Thabo Sefolosha, un conte moderne

CHRONIQUE • Le basketteur vaudois, que les fées ont guidé jusqu’à l’eldorado américain, s’est cassé la cheville dans la colonne faits divers la semaine passée. Chronique d’un mauvais film.

  • Thabo Sefolosha, sortie de route ou victime des circonstances. DR

    Thabo Sefolosha, sortie de route ou victime des circonstances. DR

Il était une fois Thabo Sefolosha, né à Vevey le 2 mai 1984, un jour où les fées n’avaient pas poterie, ni Aqua Gym. Thabo Sefolosha, premier basketteur suisse à s’imposer dans l’eldorado américain de la NBA (il y évolue depuis 2006), s’est offert un destin doré à la sueur de son front. Une belle histoire, une fable un peu divine même, d’ailleurs dans le dialecte sotho, celui de son père sud-africain, Thabo signifie «celui qui amène la joie».

Une embrouille

Jusqu’ici, tout allait bien, surtout depuis son arrivée aux Atlanta Hawks, avec un contrat jusqu’en 2017 à 4 millions de dollars la saison, rêves de titre suprême en sus. Pas belle la vie? Mais pour que le conte existe, avec larmes et frissons, à un moment, il doit y avoir embrouille.

Pour Thabo Sefolosha, c’est arrivé mercredi 8 avril au petit matin, devant une boîte de Manhattan réservée aux «gens jeunes, beaux et riches», dixit le New York Times. Mais il était passé minuit et le carrosse a viré citrouille. La saison de Sefolosha, ruinée, s’achève dans les colonnes des faits divers, avec une cheville fracturée, opération et photos à la sortie du tribunal en prime. Une nouvelle comparution l’attend le 16 juin prochain, pour «obstruction à l’administration gouvernementale, résistance à une arrestation, et trouble à l’ordre public». Comme dans un sale film.

Quelques détails...

On l’a dit et répété: dans le sport de très haut niveau, tout se joue sur des détails. Un contre heureux, un rebond traître, un coup de reins libérateur et le match bascule. On appelle ça la vérité du terrain. Et puis il y a l’envers du décor, en d’autres termes la vraie vie. Là où une virée peut coûter cher - outre les consommations. Thabo Sefolosha en a fait les frais. Et au-delà de la douloureuse sportive (les play-off commenceront sans lui ce week-end), on voit une tache sur son CV jusqu’ici immaculé. «Au niveau du moral, c’est clair et net, il ne va pas bien, confiait son frère aîné Kgomotso, voici quelques jours. Il est passablement bouleversé.»

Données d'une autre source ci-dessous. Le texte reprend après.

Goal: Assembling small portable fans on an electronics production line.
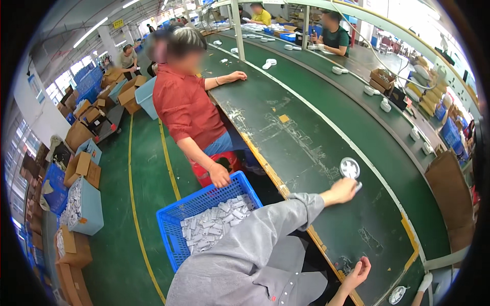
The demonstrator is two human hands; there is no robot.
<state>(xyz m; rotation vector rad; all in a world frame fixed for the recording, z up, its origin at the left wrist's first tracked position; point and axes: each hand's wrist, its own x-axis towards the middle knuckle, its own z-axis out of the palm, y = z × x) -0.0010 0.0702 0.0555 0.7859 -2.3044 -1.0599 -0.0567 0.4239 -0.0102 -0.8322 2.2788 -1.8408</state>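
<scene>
My left hand (341, 192), at the end of a grey sleeve, reaches over the dark worktable (306, 132). Its fingers are closed on a white handheld fan (349, 168) with a round head, held just above or on the tabletop. Near the table's front edge is my right hand (357, 275), its fingers loosely curled and apart, with nothing in it. Beside my left arm stands a blue plastic basket (171, 239) of small grey-white plastic parts (214, 222). A co-worker's hand (219, 175) rests at the basket's far rim.
A person in a red shirt (178, 102) sits left of the table. A green conveyor (326, 92) carries white fans beyond it. At lower right, a white-gloved hand (426, 281) is near a round white fan part (397, 295). Cartons (81, 171) and bins line the left aisle.
</scene>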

Flash back, mardi 7 avril à Atlanta, soirée déjà bien entamée. Thabo Sefolosha et les Hawks fêtent leur 58e succès de la saison - un record pour le club - contre Phœnix. Ils peuvent aborder les play-off de NBA avec ambition et sérénité. Mais avant ça, il reste une poignée de matches, à commencer par celui du lendemain, à New York. L’avion de l’équipe se pose dans la nuit sur «Big Apple». Avec l’adrénaline, plutôt que de se retourner quinze fois au lit, d’ailleurs cette ville ne dort jamais, autant aller boire un verre ou deux au «1Oak», où la compagnie sera bonne.

Sortie de route?

Oui mais cette nuit-là, Chris Copeland, lui aussi basketteur (aux Indiana Pacers), s’y fait poignarder, de même que sa compagne et une autre dame - ils survivront. Thabo Sefolosha et son coéquipier Pero Antic, n’ont aucun lien direct avec l’affaire. Mais les voilà arrêtés, de façon injuste selon leur avocat, pour refus d’obtempérer d’après le rapport de police. Le résultat de l’enquête pèsera lourd, d’autant qu’il y a dans la balance la cheville de Sefolosha, qu’une vidéo a montré en train de se débattre avant d’être menotté par quatre officiers.

Oui, tout allait bien avant cette escapade, dont les deux joueurs ont reconnu qu’il s’agissait d’une mauvaise idée, au moment de présenter leurs excuses publiques tout en rejetant les charges. Quelles conséquences cette affaire aura-t-elle sur la carrière de Thabo Sefolosha? Coupable d’une sortie de route ou victime des circonstances? Un peu des deux, sans doute. Reste que dans les contes de fées, il ne faut pas tenter le diable en allant boire un coup vers 3 heures du mat’ à Manhattan.